Если его мужские ступни с грехом пополам скрывались туфлями, то больших и грубых рук ему было не спрятать.
— Благодарю вас, синьор. — С этими словами Брунетти вытащил из кармана рисунок и протянул ему.
Во взгляде у того отразилось непонимание, будто Брунетти заговорил на иностранном языке.
Оба мужчины склонились над рисунком и стали его разглядывать, переговариваясь между собой. Судя по выговору, они были уроженцами Сардинии. Потом обладатель желтого парика протянул рисунок обратно:
— Нет, мы его не знаем. У вас нет других портретов?
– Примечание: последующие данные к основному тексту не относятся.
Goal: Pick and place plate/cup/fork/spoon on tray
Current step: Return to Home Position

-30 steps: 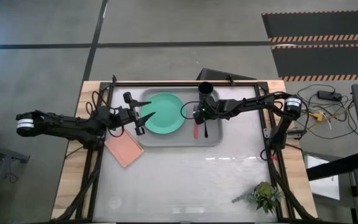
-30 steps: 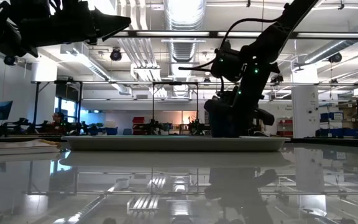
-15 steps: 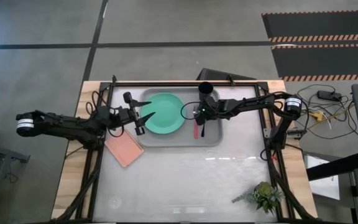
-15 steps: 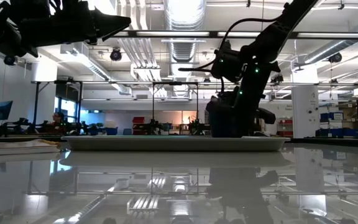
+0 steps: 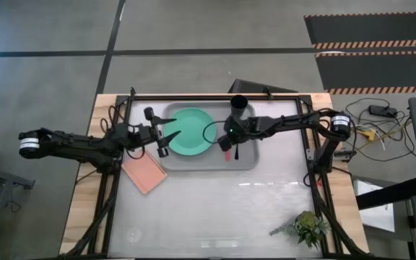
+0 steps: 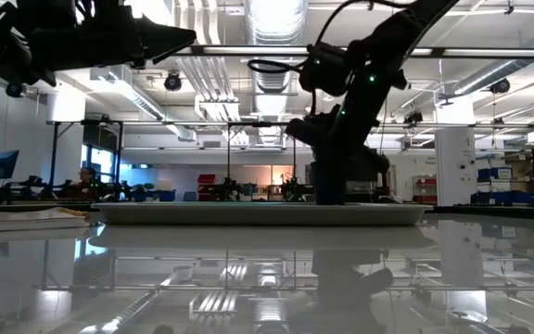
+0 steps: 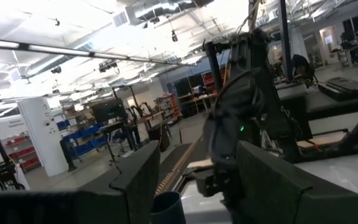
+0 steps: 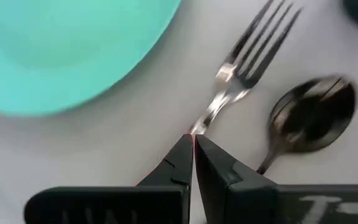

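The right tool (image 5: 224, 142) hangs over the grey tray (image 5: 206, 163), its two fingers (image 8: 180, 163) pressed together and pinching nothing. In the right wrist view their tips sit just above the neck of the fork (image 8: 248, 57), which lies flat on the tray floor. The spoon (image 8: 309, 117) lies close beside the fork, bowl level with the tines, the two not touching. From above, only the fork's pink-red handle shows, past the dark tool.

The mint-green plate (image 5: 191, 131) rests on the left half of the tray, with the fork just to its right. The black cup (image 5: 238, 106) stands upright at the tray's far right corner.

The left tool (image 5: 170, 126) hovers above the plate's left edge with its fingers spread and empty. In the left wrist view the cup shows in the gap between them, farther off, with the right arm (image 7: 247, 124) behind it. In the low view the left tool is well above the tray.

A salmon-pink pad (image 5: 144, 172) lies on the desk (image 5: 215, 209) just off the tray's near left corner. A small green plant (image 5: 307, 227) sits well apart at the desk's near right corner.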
— Нет, — ответил Брунетти. — Вы не могли бы показать это своим друзьям? — Он кивнул в сторону остальных, которые по-прежнему отирались у парапета, изредка отпуская замечания по поводу проезжавших машин и не спуская глаз с их троицы.
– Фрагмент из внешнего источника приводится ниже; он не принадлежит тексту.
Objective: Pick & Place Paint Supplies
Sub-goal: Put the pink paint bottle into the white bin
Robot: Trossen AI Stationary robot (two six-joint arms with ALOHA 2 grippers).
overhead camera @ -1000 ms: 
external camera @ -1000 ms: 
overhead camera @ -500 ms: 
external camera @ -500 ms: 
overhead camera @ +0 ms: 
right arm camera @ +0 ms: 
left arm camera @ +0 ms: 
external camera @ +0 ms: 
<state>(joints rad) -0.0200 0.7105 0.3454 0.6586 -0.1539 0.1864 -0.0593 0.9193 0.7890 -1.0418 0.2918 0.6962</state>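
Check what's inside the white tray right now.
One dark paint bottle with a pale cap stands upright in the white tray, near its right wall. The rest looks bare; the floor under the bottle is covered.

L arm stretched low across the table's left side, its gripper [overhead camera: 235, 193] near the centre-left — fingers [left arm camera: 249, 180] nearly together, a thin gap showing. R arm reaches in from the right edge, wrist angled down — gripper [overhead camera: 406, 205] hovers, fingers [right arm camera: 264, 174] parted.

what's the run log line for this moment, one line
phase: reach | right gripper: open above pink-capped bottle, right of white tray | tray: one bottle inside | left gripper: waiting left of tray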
— Конечно. Почему бы и нет?
Напарник Паолины с рисунком вернулся к своей компании. Паолина пошел следом. Ему, наверное, было боязно оставаться одному в обществе полицейского. Вдруг первый, которому Брунетти отдал рисунок, споткнулся, едва не упал и грязно выругался.
Их окружили, листок пошел по рукам. Один высокий долговязый парень в рыжем парике, взглянув, передал рисунок дальше, но потом выхватил его у соседа и опять стал вглядываться. Толкнув стоявшего слева, он сказал что-то и ткнул пальцем в портрет. Тот покачал головой, но рыжий был настойчив. Второй все не соглашался, ив конце концов рыжий махнул рукой. Когда все посмотрели, друг Паолины подошел к Брунетти и отдал ему рисунок обратно. С ним был рыжий.
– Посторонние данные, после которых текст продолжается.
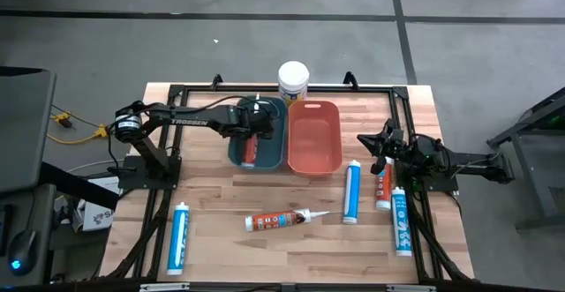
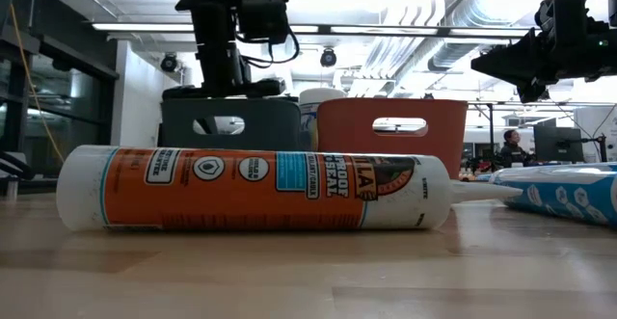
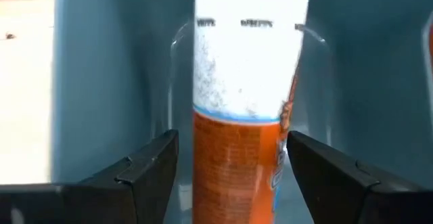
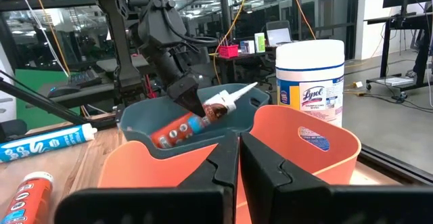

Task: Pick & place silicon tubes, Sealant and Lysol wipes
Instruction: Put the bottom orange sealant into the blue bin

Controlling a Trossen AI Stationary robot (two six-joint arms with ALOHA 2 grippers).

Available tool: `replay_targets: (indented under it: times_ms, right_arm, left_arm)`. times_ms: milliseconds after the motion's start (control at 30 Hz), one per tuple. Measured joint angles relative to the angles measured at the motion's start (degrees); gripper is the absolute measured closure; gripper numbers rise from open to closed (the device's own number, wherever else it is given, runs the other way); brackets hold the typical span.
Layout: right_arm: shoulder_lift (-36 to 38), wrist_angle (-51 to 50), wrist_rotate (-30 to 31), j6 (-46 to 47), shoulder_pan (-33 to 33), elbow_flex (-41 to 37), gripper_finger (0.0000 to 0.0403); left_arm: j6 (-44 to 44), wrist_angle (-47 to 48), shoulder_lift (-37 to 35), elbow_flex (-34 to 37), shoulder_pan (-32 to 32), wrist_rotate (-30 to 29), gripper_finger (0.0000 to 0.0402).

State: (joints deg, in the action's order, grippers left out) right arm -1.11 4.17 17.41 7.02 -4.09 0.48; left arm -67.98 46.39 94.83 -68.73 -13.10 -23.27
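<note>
An orange and white sealant tube (image 3: 237,116) lies slanted in the teal bin (image 1: 237,151). Its nozzle (image 4: 238,91) rises over the wall beside the coral bin (image 1: 313,135). My left gripper (image 3: 233,149) hangs over it, pointing steeply down, open, one finger on each side of the tube with a gap. The Lysol wipes (image 1: 293,82) stand upright on the table behind the two bins. Several more tubes lie on the table, among them an orange one (image 1: 282,219) and a blue-and-white one (image 1: 351,190). My right gripper (image 4: 238,156) waits shut at the table's right side.
A blue-and-white tube (image 1: 179,237) lies near the front left. An orange tube (image 1: 383,184) and another blue-and-white one (image 1: 402,221) lie at the right, close under my right arm. The coral bin holds nothing. A black frame runs round the table's edge.
</note>
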Motion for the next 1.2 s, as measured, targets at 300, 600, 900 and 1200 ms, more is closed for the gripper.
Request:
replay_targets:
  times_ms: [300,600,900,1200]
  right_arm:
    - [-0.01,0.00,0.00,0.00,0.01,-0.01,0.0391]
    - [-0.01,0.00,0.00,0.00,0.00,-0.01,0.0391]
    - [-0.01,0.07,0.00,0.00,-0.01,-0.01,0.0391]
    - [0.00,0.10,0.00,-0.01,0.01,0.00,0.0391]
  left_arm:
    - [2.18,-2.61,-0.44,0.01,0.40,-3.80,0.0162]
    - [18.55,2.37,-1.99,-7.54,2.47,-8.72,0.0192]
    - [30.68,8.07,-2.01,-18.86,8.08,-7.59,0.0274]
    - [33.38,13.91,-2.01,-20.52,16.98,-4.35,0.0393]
— Buona sera [17], — поздоровался Брунетти, протягивая рыжему руку. — Гвидо Брунетти.
Они на мгновение замерли, будто каблучищами вросли в асфальт. Друг Паолины, потупившись, нервно оправил юбку. Рыжий потянул себя за нижнюю губу, а потом решился и неожиданно крепко пожал протянутую руку комиссара:
— Роберто Канале. Приятно познакомиться.
Брунетти протянул руку и второму. Тот трусливо оглянулся на своих, ожидая насмешек, но они молчали. Тогда он тоже обменялся с Брунетти рукопожатием и представился:
— Паоло Мацца.
Брунетти обратился к рыжему:
— Вы узнали человека на рисунке, синьор Канале?
Парень будто не слышал, стоял и смотрел в сторону, пока не вмешался Мацца:
— Ты никак оглохла, Роберта? Или забыла уже, как тебя зовут?
— Да помню я, — огрызнулся рыжий, а потом обратился к Брунетти: — Лицо вроде знакомое. Да, я видел его где-то. Но кто он — не помню. Просто похож на кого-то знакомого.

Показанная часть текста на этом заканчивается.